Conviene que en los momentos más difíciles el enfermo, sostenido por el cuidado
pastoral, se sienta animado a encontrar la fuerza de afrontar su dura prueba en
la oración y en el consuelo de los sacramentos. Que se sienta rodeado por sus
hermanos en la fe, dispuestos a escucharlo y compartir sus sentimientos. En
verdad, este es el verdadero objetivo del cuidado "pastoral" de las personas
ancianas, especialmente cuando están enfermas, y más aún si están gravemente
enfermas.
En
diversas ocasiones mi venerado predecesor Juan Pablo II, que especialmente
durante su enfermedad dio un testimonio ejemplar de fe y de valentía, exhortó a
los científicos y a los médicos a comprometerse en la investigación para
prevenir y curar las enfermedades vinculadas al envejecimiento, sin caer jamás
en la tentación de recurrir a prácticas de abreviación de la vida anciana y
enferma, prácticas que de hecho serían formas de eutanasia.
Los
científicos, los investigadores, los médicos y los enfermeros, así como los
políticos, los administradores y los agentes pastorales no deberían olvidar
nunca que "la tentación de la eutanasia (...) es uno de los síntomas más
alarmantes de la cultura de la muerte, que avanza sobre todo en las sociedades
del bienestar" (Evangelium
vitae,
64). La vida del hombre es don de Dios, que todos están llamados a custodiar
siempre. Este deber también corresponde a los agentes sanitarios, que tienen la
misión específica de ser "ministros de la vida" en todas sus fases,
particularmente en las marcadas por la fragilidad propia de la enfermedad. Hace
falta un compromiso general para que se respete la vida humana no sólo en los
hospitales católicos, sino también en todos los centros sanitarios.
Para
los cristianos es la fe en Cristo la que ilumina la enfermedad y la condición de
la persona anciana, al igual que cualquier otro acontecimiento y fase de la
existencia. Jesús, al morir en la cruz, dio al sufrimiento humano un valor y un
significado trascendentes.

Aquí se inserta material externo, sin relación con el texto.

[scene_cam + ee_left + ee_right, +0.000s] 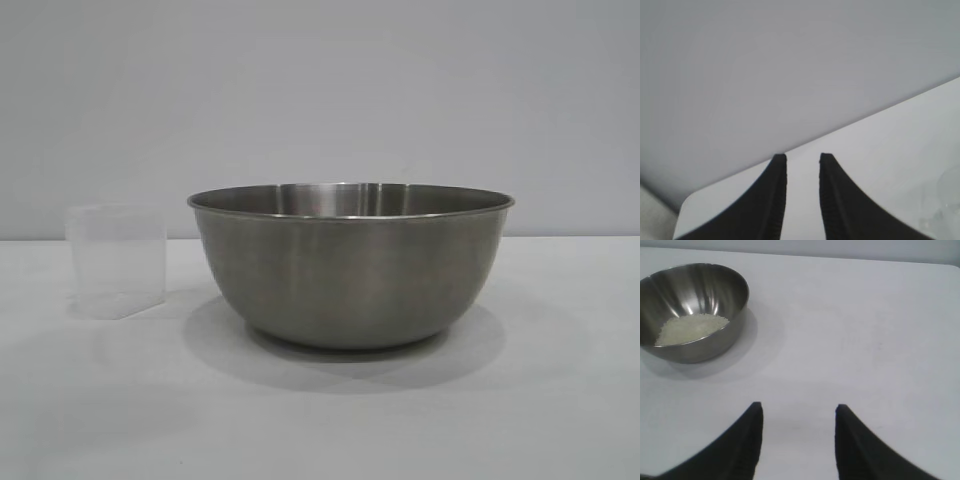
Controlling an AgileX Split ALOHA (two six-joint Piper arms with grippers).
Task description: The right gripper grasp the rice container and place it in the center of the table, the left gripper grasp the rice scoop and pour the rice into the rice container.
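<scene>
Left tool (800, 162): fingers close together with a narrow gap, nothing between them. It points roughly level across the surface (880, 150) toward the backdrop, lifted off the work, and it holds nothing. A faint clear shape at the edge of the left wrist view is probably the rice scoop; too blurred to be sure.

Right tool (797, 412): fingers spread, empty, hanging above bare surface well apart from the rice container (692, 310). Parked pose, angled down, so it keeps the bowl in its camera without crowding it.

Rice container sits upright on the surface, about mid-frame in the exterior view, so the centering step looks done. Rice (690, 329) lies as a small pale heap at the bottom of the bowl, so the pour looks done too.

Rice scoop (115, 262) stands upright on the surface just beside the bowl, at the exterior view's left, not touching it. Looks empty, though its walls are cloudy. It stands on the left arm's side, within that arm's reach.

Judgement: task essentially complete; both tools clear and free.
</scene>
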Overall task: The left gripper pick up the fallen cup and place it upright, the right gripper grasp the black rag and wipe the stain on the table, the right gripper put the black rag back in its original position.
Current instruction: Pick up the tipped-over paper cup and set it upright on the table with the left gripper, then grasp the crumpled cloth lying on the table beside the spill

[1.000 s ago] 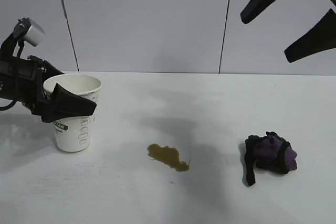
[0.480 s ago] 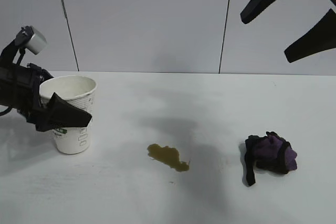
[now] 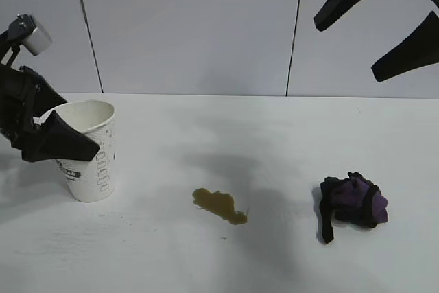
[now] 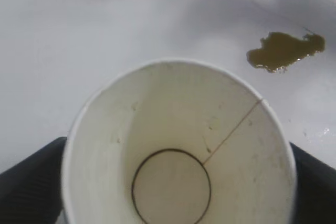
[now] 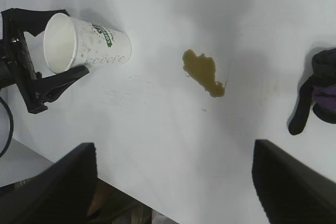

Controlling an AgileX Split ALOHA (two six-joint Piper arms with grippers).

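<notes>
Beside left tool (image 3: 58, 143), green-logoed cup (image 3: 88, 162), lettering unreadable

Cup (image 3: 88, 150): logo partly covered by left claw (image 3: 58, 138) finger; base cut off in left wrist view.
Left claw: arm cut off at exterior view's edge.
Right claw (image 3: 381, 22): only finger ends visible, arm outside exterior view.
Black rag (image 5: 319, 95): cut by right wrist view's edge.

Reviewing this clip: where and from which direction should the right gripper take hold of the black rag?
Judging by its pose, from straight above: the black rag lies bunched low on the table, so close across its raised purple middle. The right gripper hangs open high above it.
</notes>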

Ante el sufrimiento y la enfermedad los creyentes
están invitados a no perder la serenidad, porque nada, ni siquiera la muerte,
puede separarnos del amor de Cristo. En él y con él es posible afrontar y
superar cualquier prueba física y espiritual y, precisamente en el momento de
mayor debilidad, experimentar los frutos de la Redención. El Señor resucitado
se manifiesta, en quienes creen en él, como el viviente que transforma la
existencia, dando sentido salvífico también a la enfermedad y a la muerte.
Queridos
hermanos y hermanas, a la vez que invoco sobre cada uno de vosotros y sobre
vuestro trabajo diario la protección materna de María, Salus infirmorum,
y de los santos que han dedicado su vida al servicio de los enfermos, os
exhorto a esforzaros siempre por difundir el "evangelio de la vida". Con estos
sentimientos, os imparto de corazón la bendición apostólica, extendiéndola de
buen grado a vuestros seres queridos, a vuestros colaboradores y, en
particular, a las personas ancianas enfermas.